— Task statement —
No pictures should appear. The lines from the beginning of the listing through the one holding "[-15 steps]" must be reproduced exactly, and nothing more.

— Exercise data —
☆ ☆ ☆ ☆ ☆ ☆ ☆

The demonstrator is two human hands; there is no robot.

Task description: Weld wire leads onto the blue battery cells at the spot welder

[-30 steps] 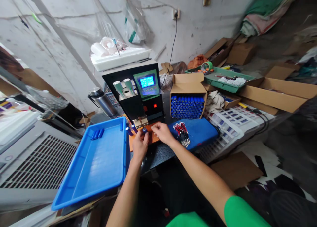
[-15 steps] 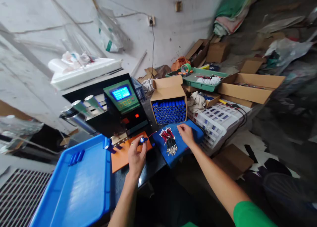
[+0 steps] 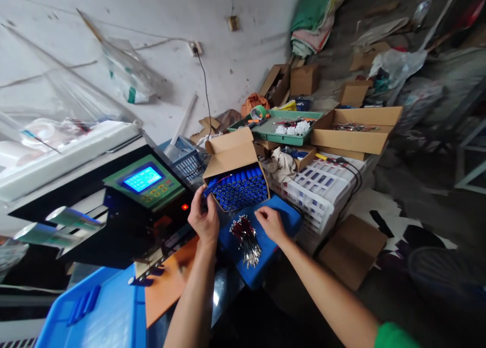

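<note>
While left hand pinches cylinder, slender wires

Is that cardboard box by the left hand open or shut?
Open: the cardboard box has its lid flap up, and blue cylinders show inside, beside the left hand.

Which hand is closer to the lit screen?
Left. The left hand is lower right of the lit screen; the right hand is farther right, over the blue pad.

The left fingers have moved beside the carton.
</note>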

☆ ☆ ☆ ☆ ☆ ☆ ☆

— Finished exercise —
The demonstrator is two human hands; there is no robot.

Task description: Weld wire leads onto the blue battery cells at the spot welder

[-30 steps] 
[-15 steps] 

The required output has now been supplied.